This workflow connects Relay to FireHydrant.io, a service for managing incidents that affect the availability of your service. It demonstrates rolling back a bad Kubernetes deployment as a remediation action to fix a degraded service.
This documentation is a shorter version of the Deployment Rollbacks via FireHydrant Runbook blog post; see that for detailed instructions.
In FireHydrant, we'll crate a Runbook that will trigger the workflow by sending a webhook to Relay. Create a new Runbook and add a Send a Webhook step. For the Endpoint URL, paste the webhook address from the Relay's Settings sidebar. The HMAC Secret field is an arbitrary string (not currently used). For the JSON Payload field, paste the following template:
{
"incident_id": "{{ incident.id }}",
"name": "{{ incident.name }}",
"summary": "{{ incident.summary }}",
"service": "{{ incident.services[0].name | downcase }}",
"environment": "{{ incident.environments[0].name | downcase }}",
"channel_id": "{{ incident.channel_id }}",
"channel_name": "{{ incident.channel_name }}"
}Next, create a FireHydrant API key for Relay to post information back into the incident timeline. Under Integrations - Bot users in FireHydrant, create a new Bot user with a memorable name and description. Save the resulting API token into a Relay secret on the Relay workflow's Settings sidebar named apiKey (case-sensitive).
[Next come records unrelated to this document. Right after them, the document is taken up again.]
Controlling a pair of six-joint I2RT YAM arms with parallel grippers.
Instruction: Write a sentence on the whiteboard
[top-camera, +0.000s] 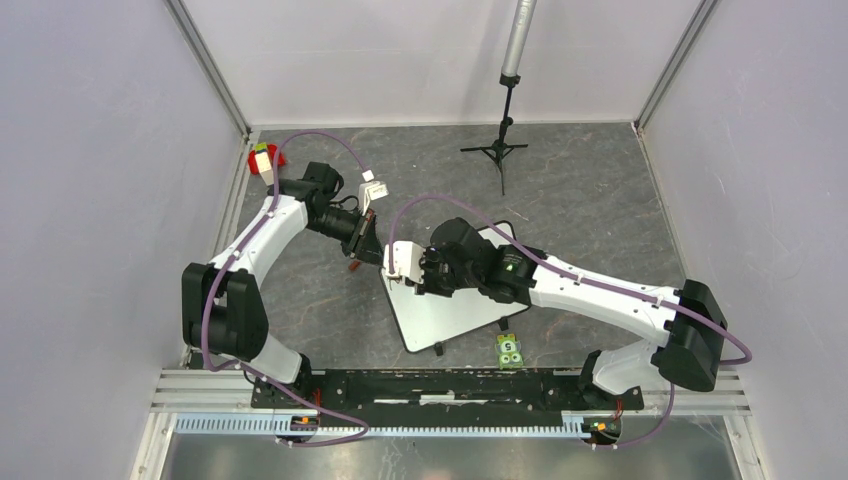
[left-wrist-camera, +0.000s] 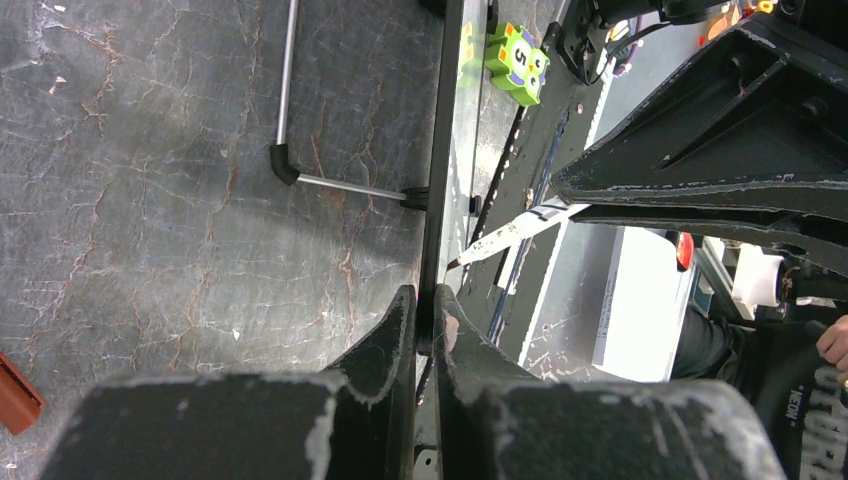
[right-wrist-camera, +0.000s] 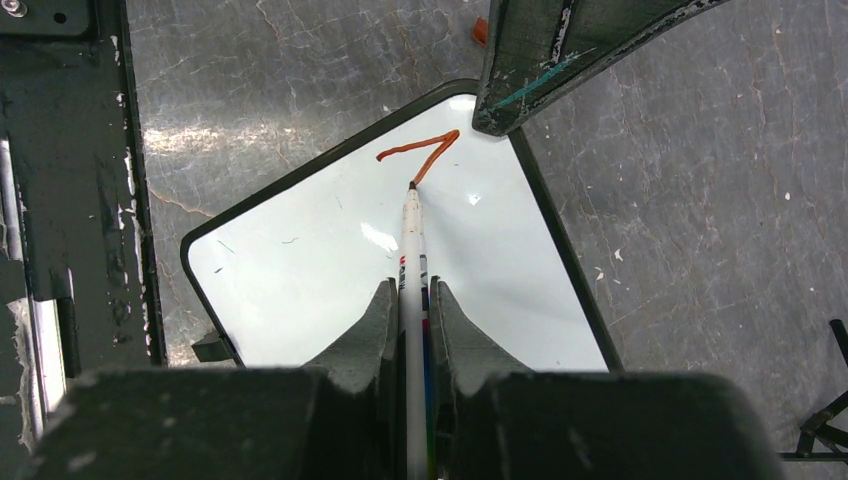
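Note:
The whiteboard (top-camera: 455, 312) lies tilted on the grey table, its glossy face (right-wrist-camera: 300, 265) framed by a thin black rim. My left gripper (left-wrist-camera: 427, 310) is shut on that rim (left-wrist-camera: 433, 180) at the board's far corner (top-camera: 368, 250). My right gripper (right-wrist-camera: 413, 295) is shut on a white marker (right-wrist-camera: 412, 240) and hovers over the board's far end (top-camera: 415, 278). The marker's tip touches the board at the lower end of a reddish-brown stroke (right-wrist-camera: 425, 152) shaped like a 7. This stroke is all of the sentence that shows. A left fingertip (right-wrist-camera: 560, 50) shows above it.
A green numbered block (top-camera: 510, 350) lies by the board's near edge, also visible as the block (left-wrist-camera: 517, 62). A brown cap (left-wrist-camera: 15, 395) lies on the table near the left gripper. A black tripod stand (top-camera: 503, 150) stands at the back, a red object (top-camera: 262, 162) at the far left.

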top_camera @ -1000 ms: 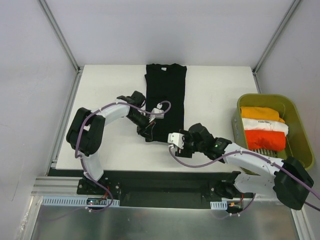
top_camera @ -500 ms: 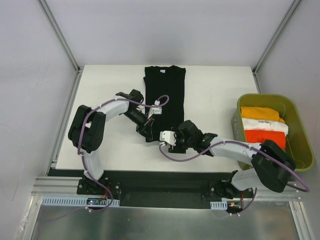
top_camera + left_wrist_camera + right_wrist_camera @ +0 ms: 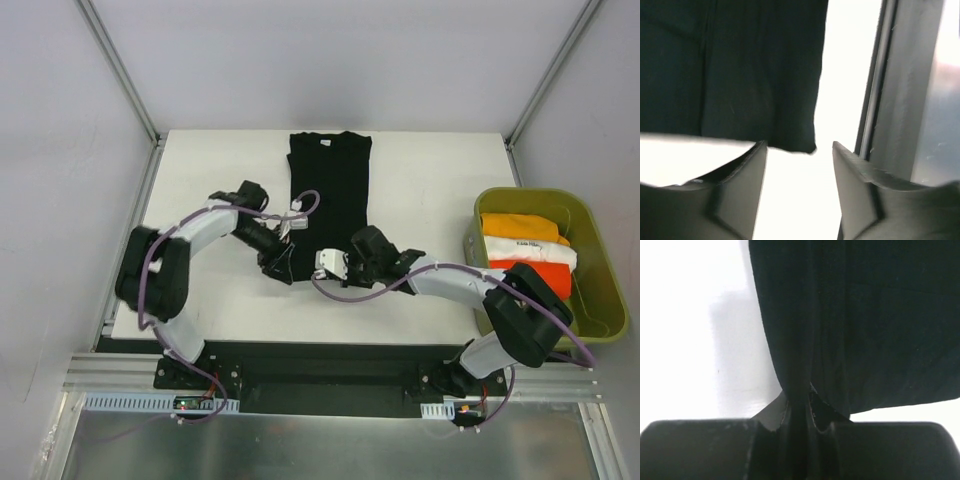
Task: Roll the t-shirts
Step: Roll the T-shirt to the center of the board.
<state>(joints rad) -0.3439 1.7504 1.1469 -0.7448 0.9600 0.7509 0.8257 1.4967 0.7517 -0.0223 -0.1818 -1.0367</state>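
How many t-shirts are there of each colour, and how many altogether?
Black t-shirt, spread on the table: 1
Orange t-shirt, in the green tub: 1
White t-shirt, in the tub: 1
Red-orange t-shirt, in the tub: 1
Total: 4

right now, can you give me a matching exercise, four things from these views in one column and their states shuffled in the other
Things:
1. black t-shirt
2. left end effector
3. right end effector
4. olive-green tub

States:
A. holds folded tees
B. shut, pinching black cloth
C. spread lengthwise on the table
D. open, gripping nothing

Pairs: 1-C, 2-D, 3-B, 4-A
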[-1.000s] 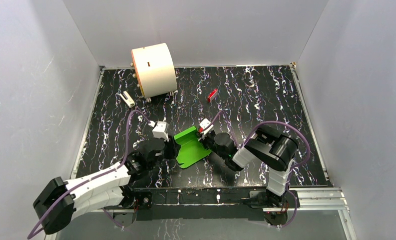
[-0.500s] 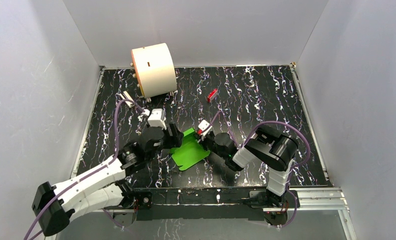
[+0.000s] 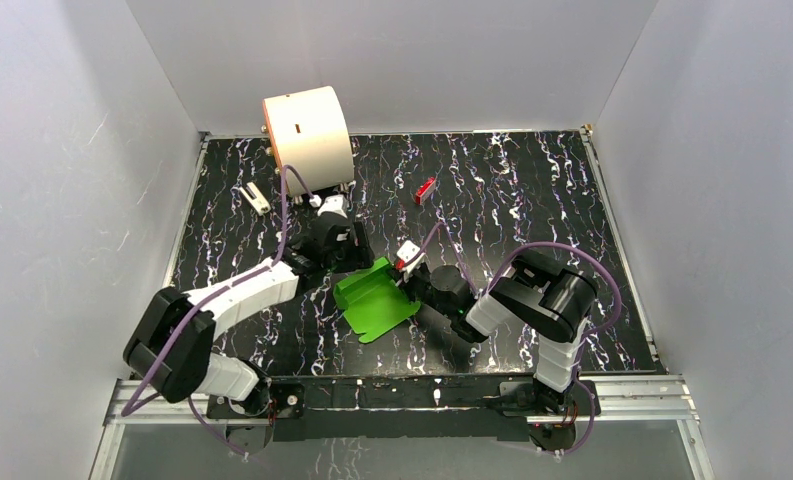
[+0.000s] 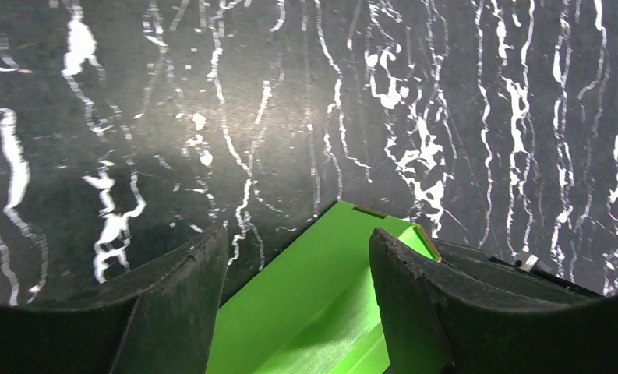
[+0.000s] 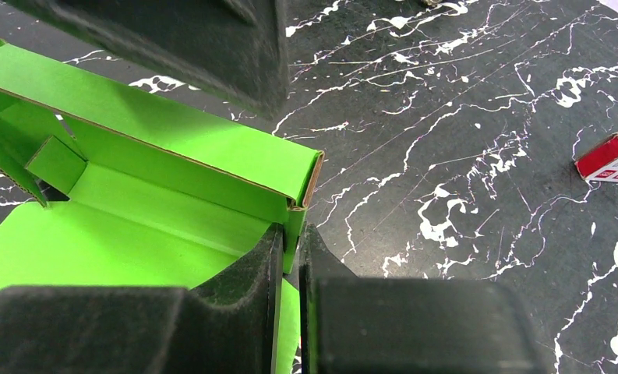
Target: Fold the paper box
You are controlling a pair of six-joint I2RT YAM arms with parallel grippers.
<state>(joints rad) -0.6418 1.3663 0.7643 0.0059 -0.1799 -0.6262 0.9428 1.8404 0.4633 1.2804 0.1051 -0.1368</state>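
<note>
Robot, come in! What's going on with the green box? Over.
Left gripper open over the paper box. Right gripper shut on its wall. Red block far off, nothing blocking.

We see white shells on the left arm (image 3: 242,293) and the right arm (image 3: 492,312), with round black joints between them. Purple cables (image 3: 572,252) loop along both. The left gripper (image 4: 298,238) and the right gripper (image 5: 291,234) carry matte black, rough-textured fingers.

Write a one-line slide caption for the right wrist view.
Right gripper pinches an upright wall of the half-folded green paper box; a small red block lies apart, off to the right.
</note>
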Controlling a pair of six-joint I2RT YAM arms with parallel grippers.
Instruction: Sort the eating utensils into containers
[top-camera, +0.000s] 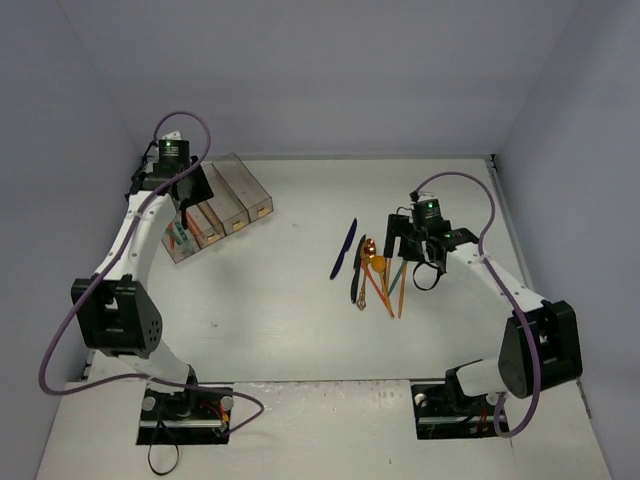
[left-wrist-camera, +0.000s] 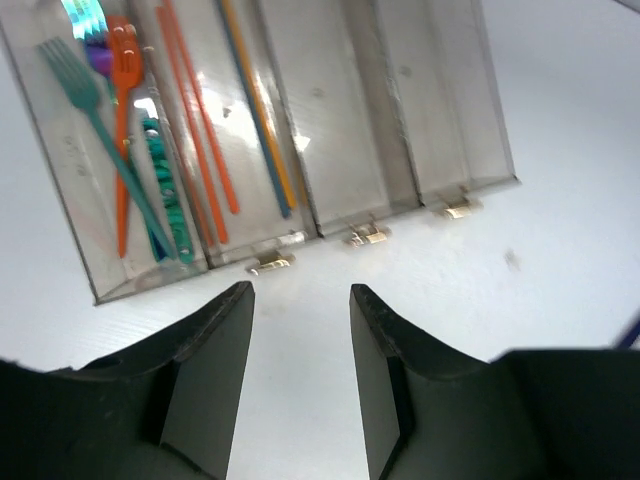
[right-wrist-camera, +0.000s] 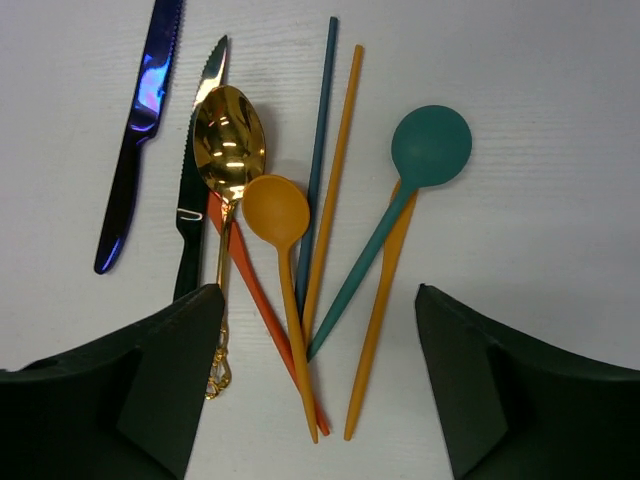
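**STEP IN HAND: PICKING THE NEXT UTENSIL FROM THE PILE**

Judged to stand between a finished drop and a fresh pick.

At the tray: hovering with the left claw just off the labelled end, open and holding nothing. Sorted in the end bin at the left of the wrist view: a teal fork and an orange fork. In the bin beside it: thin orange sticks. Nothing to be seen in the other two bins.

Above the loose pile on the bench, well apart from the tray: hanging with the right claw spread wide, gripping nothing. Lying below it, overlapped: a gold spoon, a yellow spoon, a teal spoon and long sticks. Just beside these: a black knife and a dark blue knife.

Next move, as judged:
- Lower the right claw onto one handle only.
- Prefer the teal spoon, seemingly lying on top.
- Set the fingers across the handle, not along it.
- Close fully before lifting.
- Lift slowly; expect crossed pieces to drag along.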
This workflow uses a GCP Connection type on Relay's end, which requires a service account
configured on your cluster. Follow the GCP guide to API Server Authentication's "Service in other environments" section to set one up. This workflow will require the service account have the role roles/container.developer attached to it; if you re-use the connection for other workflows it may require additional permissions. Once you've gotten the service account JSON file downloaded, add a GCP Connection in Relay, name it relay-service-account and paste the contents of the JSON file into the dialog. Under the hood, Relay stores this securely in our Vault service and makes the contents available to workflow containers through the !Connection custom type in the workflow.
The Environments section lets you enumerate the instances of your service, to better characterize the impact of an incident, help assign owners for remediation actions, and message outage information to the appropriate audiences. Check out this FireHydrant helpdesk article on inventory management for more details on infrastructure organization. For our purposes, the goal of defining environments is to map them onto Kubernetes namespaces where our application is running. (For production workloads, it's more likely that your environments map to distinct clusters; that's totally possible to handle in Relay but is beyond the scope of this introduction!)